Lalu tetiba dia mendekat ke arahku dengan cepat sekali, menarik kerah baju seragamku dan membuat mataku bersitatap lekat dengan kedua matanya. Astaga, ini perkara serius sekali. Matanya tidak main-main, seakan ingin menerkamku dan melumatku utuh. Habis sudah aku di sini.

BUG!

Satu pukulan mendarat di pipiku. Aku tersungkur, jatuh di atas lantai. Bisa-bisanya malah jadi seperti ini. Kutengokkan kepalaku ke arah Farhad dan dia hanya berdiri seraya melipat tangan di depan dadanya, seolah seru sekali menyaksikan peristiwa aku akan dipukul habis-habisan oleh ayahnya.

Gak bisa, gak bisa. Aku harus kasih mereka pelajaran.

Sebelum hal-hal yang tidak diinginkan terjadi, aku segera membacakan mantraku dengan cepat, menjilati tanganku dan langsung kudekati ayah Farhad hendak mengusap kepalanya. Namun dia segera menghindar dan malah mencengkeram lagi kerah bajuku. Sebelum dia siap menghajar bagian sebelah pipiku yang lainnya, aku dengan cepat memanfaatkan situasi untuk mengusap kepalanya. Gak boleh lolos lagi!

BUG!

Saat aku akhirnya tersungkur karena ayah Farhad kembali memukulku, aku sempat mengelus kepala tentara satu ini, dengan tanganku yang sudah dimantrai.

Apakah akan berhasil?

Sial, sial, sial!

Situasi ini jelas tidak menguntungkan. Farhad lalu mendekatiku dan meludahiku, "orang rendahan seperti ingin mengontrol keluarga kita. Cuh!" Dia meludah ke wajahku, ringan sekal seperti yang biasa dilakukannya sebelum-sebelumnya. "Jangan mimpi!"

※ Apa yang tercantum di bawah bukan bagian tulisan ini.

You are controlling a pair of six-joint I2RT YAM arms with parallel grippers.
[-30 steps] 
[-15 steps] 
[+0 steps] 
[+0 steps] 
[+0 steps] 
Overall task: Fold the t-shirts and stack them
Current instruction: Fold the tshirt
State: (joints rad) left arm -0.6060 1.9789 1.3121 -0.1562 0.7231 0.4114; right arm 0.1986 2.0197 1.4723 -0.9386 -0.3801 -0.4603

Di situasi begini, sudah jelas aku boleh marah 'kan? Rasanya aku ingin sekali memukul Farhad balik. Meludahinya, menghinanya, melecehkannya. Bahkan api amarah dalam diriku rasanya berkobar-kobar untuk saat ini. Satu-satunya orang yang ingin kuhancurkan adalah Farhad dan juga ayahnya sekalian.

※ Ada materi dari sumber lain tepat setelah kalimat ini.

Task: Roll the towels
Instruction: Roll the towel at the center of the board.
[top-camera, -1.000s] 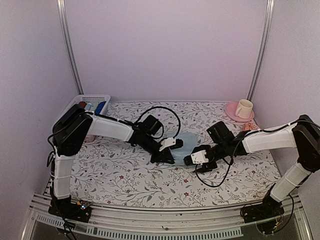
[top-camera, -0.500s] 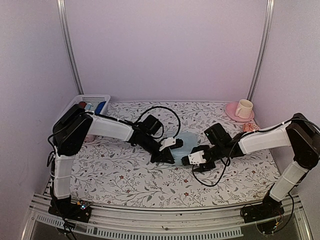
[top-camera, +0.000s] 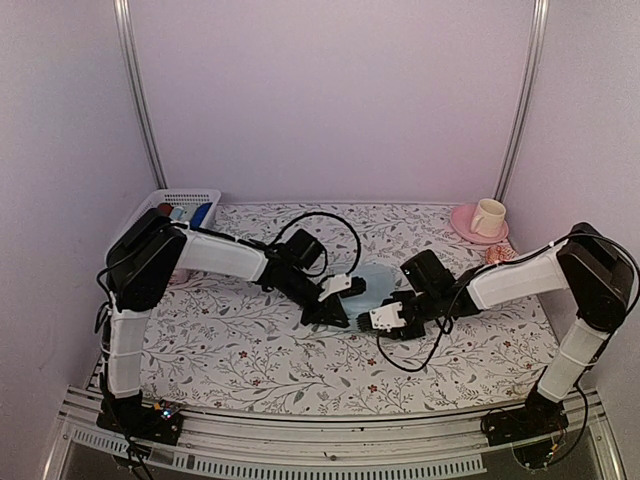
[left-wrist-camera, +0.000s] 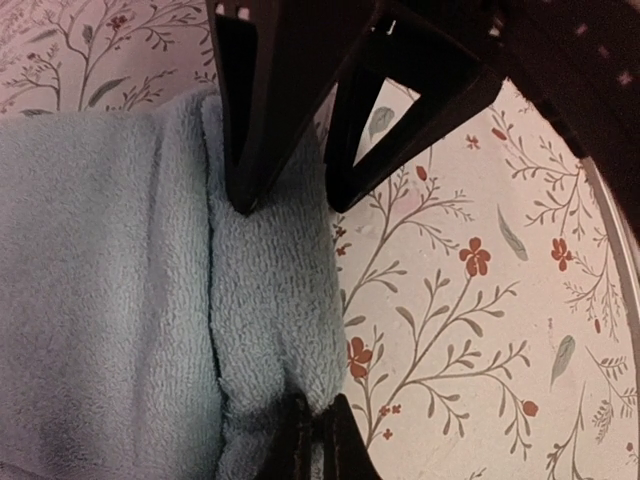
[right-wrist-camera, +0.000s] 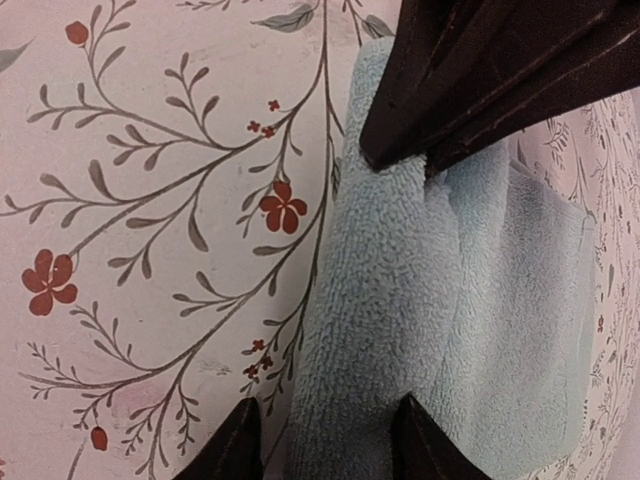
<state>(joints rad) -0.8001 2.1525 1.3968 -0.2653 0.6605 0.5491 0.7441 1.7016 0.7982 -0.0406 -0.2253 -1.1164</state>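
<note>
Pale blue towel (top-camera: 372, 283) lies mid-table on the floral tablecloth (top-camera: 240, 350), between the two arms, mostly flat, with its near edge turned over into a fat rolled fold. Left gripper (top-camera: 328, 316) sits at the left end of that fold, claw together, the tips (left-wrist-camera: 300, 440) meeting and pressed into the terry at the fold's edge; cannot tell if any cloth is caught between them. Right gripper (top-camera: 383, 322) is at the other end of the fold, claw apart and straddling it: in the right wrist view one finger (right-wrist-camera: 238, 445) is over the bare cloth beside the towel, the other finger (right-wrist-camera: 420, 445) on the towel's flat part, the rolled edge running up between them, not clamped. The two grippers face each other along the fold, near but apart. White basket (top-camera: 190, 193) at the far left corner holds some rolls, colours hard to make out. Cream cup (top-camera: 489, 215) stands on a pink saucer (top-camera: 462, 222) at the far right, well apart from the towel
</note>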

Tapi tunggu dulu, apakah mantraku sudah berhasil?

Aku menunggu reaksi ayahnya, yang kemudian dia melangkah lagi mendekatiku. Jongkok, menyaksikan wajahku lebih dekat. Ada apa ini? Apakah mantranya kini sudah gak berguna?

Wahai, dimana kamu? Kok aku gak bisa pakai mantraku sih ini?

Aku bersamamu. Aku sedang mengatur agar mantranya bekerja.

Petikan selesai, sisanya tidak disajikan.